_Problem:_
The line containing "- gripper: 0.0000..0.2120" marks the end: copy exactly every line from the start of the records below up to and including it, leaving out pictures.
(Entries provided)
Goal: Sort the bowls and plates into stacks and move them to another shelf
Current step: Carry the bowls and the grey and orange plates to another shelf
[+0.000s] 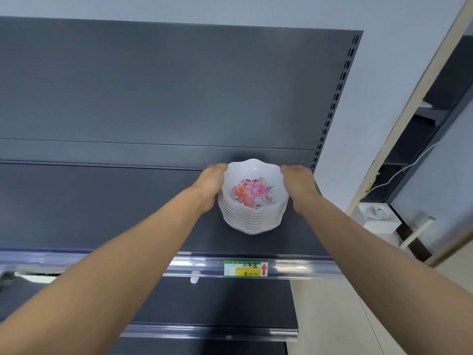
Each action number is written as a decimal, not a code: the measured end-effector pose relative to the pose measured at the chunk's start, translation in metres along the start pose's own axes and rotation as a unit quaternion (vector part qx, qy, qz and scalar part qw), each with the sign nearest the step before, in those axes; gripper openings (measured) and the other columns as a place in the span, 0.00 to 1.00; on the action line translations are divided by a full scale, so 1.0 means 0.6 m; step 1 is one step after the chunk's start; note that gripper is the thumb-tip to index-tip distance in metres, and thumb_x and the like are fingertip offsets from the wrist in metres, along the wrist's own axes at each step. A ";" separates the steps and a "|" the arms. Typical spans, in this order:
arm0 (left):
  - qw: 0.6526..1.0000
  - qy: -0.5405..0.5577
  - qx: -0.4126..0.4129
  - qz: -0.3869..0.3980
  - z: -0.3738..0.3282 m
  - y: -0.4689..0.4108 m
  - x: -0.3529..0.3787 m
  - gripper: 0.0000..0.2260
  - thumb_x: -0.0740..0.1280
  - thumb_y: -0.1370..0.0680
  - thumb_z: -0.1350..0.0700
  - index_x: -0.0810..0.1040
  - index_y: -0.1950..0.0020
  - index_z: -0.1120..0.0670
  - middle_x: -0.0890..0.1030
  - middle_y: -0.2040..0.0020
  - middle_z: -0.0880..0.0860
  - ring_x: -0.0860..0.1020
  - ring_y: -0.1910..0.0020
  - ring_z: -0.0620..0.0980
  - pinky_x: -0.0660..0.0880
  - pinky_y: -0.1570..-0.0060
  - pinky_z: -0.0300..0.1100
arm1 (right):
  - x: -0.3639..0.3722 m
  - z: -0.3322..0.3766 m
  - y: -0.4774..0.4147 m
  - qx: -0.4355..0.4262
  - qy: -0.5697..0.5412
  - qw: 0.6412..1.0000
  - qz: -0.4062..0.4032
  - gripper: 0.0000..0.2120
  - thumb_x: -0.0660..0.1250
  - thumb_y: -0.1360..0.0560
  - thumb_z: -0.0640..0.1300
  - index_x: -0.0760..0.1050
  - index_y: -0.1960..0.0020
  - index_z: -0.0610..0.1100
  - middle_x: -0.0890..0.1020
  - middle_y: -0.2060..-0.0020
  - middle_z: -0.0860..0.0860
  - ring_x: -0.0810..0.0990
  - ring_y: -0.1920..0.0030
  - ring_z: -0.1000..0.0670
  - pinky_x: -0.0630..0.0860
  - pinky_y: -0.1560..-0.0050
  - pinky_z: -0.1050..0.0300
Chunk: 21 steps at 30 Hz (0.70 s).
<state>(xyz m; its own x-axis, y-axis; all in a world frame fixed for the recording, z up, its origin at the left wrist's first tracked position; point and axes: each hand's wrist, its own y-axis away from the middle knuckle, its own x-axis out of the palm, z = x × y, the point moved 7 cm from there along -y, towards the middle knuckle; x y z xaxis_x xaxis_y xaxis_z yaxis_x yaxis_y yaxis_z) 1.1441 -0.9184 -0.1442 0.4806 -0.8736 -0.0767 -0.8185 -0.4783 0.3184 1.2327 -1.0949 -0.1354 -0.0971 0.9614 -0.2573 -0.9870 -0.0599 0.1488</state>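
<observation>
Dark grey shelf (102,206) carries the stack of bowls (253,201) near its right end, above a price tag (245,269). My left hand (211,187) and right hand (299,185) curl around opposite sides to hold the tall stack square; it seems fully set down.

Shop indicated: grey metal display shelving (102,206) with slotted upright (332,103); clear price rail (294,268) fitted along shelf edge; green-and-yellow price tag (246,269) set in it.
</observation>
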 end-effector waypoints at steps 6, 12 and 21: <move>0.967 -0.181 0.172 -0.056 -0.100 0.057 -0.031 0.20 0.58 0.19 0.55 0.64 0.27 0.55 0.68 0.28 0.52 0.70 0.35 0.49 0.65 0.39 0.39 | 0.052 0.131 0.055 -0.224 0.207 0.949 0.080 0.19 0.61 0.21 0.45 0.70 0.31 0.42 0.75 0.35 0.48 0.73 0.36 0.46 0.68 0.38 0.56; 0.862 -0.388 0.285 -0.157 -0.162 0.148 -0.149 0.18 0.59 0.19 0.55 0.68 0.29 0.55 0.70 0.31 0.53 0.73 0.37 0.51 0.68 0.40 0.39 | 0.148 0.239 0.158 -0.418 0.468 0.773 0.092 0.18 0.61 0.21 0.47 0.70 0.34 0.41 0.76 0.41 0.43 0.70 0.37 0.41 0.70 0.40 0.47; 0.654 -0.645 0.221 -0.328 -0.159 0.304 -0.450 0.17 0.58 0.20 0.55 0.71 0.32 0.56 0.75 0.41 0.56 0.74 0.42 0.59 0.67 0.43 0.48 | 0.385 0.354 0.414 -0.636 0.480 0.598 0.090 0.12 0.63 0.22 0.47 0.71 0.41 0.42 0.76 0.44 0.46 0.71 0.41 0.43 0.62 0.52 0.54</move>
<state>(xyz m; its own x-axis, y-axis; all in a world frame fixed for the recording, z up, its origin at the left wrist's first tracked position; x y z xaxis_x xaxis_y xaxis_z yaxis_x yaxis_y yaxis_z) 0.8949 -0.7613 0.0248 0.3413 0.3204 -0.8837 -0.7175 -0.5186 -0.4651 0.9920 -0.8307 0.0447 0.3584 0.3487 -0.8660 -0.1890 -0.8813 -0.4331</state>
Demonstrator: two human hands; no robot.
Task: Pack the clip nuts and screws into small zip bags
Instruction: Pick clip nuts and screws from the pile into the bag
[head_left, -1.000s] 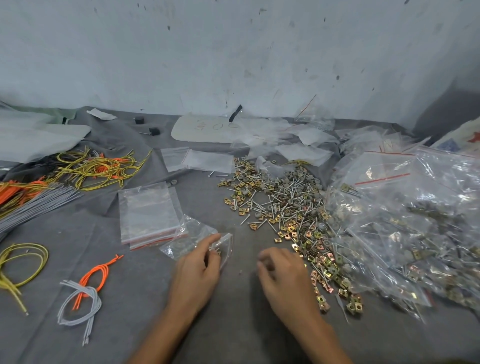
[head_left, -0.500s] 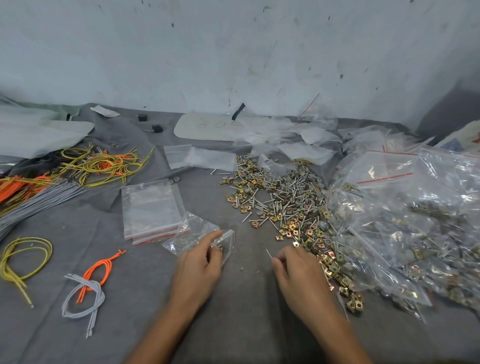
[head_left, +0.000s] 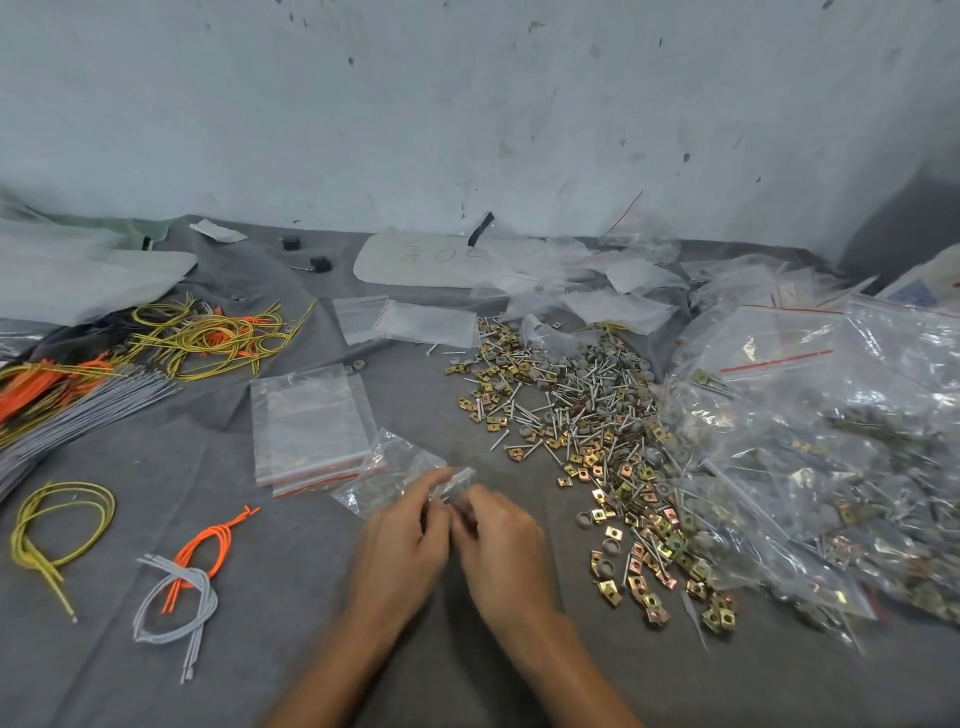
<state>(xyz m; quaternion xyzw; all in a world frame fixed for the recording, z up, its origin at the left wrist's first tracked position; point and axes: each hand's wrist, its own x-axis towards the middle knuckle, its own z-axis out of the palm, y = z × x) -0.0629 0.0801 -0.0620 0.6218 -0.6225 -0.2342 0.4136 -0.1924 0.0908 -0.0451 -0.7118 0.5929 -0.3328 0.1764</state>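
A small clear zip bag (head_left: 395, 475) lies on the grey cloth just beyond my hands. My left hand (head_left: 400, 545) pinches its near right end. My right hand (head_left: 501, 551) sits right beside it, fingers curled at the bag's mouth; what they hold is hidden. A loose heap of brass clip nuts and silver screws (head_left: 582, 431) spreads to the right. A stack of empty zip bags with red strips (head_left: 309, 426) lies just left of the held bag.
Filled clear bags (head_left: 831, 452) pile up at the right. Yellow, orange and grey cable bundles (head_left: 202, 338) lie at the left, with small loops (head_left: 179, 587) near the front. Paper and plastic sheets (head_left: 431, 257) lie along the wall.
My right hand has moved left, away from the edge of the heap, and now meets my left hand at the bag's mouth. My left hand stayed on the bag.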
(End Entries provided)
_Answer area:_
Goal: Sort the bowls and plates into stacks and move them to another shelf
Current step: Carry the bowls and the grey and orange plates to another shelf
[+0.000s] 
Each action number is written as a decimal, not a code: the measured end-effector pose relative to the pose measured at the chunk's start, translation in metres along the start pose's own axes and rotation as a unit quaternion (vector part qx, qy, qz and scalar part qw), each with the sign nearest the step before, in those axes; gripper openings (measured) and the other columns as a place in the span, 0.00 to 1.00; on the action line translations are divided by a full scale, so 1.0 means 0.6 m; step 1 is one step after the chunk's start; note that gripper is the thumb-tip to index-tip distance in metres, and thumb_x and the like are fingertip offsets from the wrist in metres, along the wrist's own axes at each step. A ";" separates the steps and a "|" the arms. Typical spans, in this order:
arm0 (left):
  - qw: 0.6526..1.0000
  - qy: -0.5405..0.5577
  - qx: -0.4126..0.4129
  - qz: -0.3869..0.3980
  - z: -0.3738..0.3282 m
  - y: -0.4689..0.4108 m
  - x: -0.3529..0.3787 m
  - gripper: 0.0000..0.2260
  - thumb_x: -0.0740..0.1280
  - thumb_y: -0.1370..0.0680
  - thumb_z: -0.1350..0.0700
  - index_x: -0.0810..0.1040
  - index_y: -0.1950..0.0020
  - index_z: -0.1120..0.0670
  - middle_x: -0.0890..0.1030
  - middle_y: -0.2040..0.0020
  - middle_z: -0.0880..0.0860
  - ring_x: -0.0860..0.1020
  - ring_y: -0.1910..0.0020
  - ring_z: -0.0620..0.0980
  - pinky_x: -0.0660..0.0880
  - pinky_y: -0.1570..-0.0060
  - pinky_z: -0.0300..0.1100
arm1 (right):
  - x: -0.3639..0.3722 m
  - z: -0.3322..0.3766 m
  - y: -0.4774..0.4147 m
  - qx: -0.4355..0.4262
  - qy: -0.5697..0.5412
  - qw: 0.6412..1.0000
  - qz: -0.4062..0.4032
  - gripper: 0.0000..0.2120

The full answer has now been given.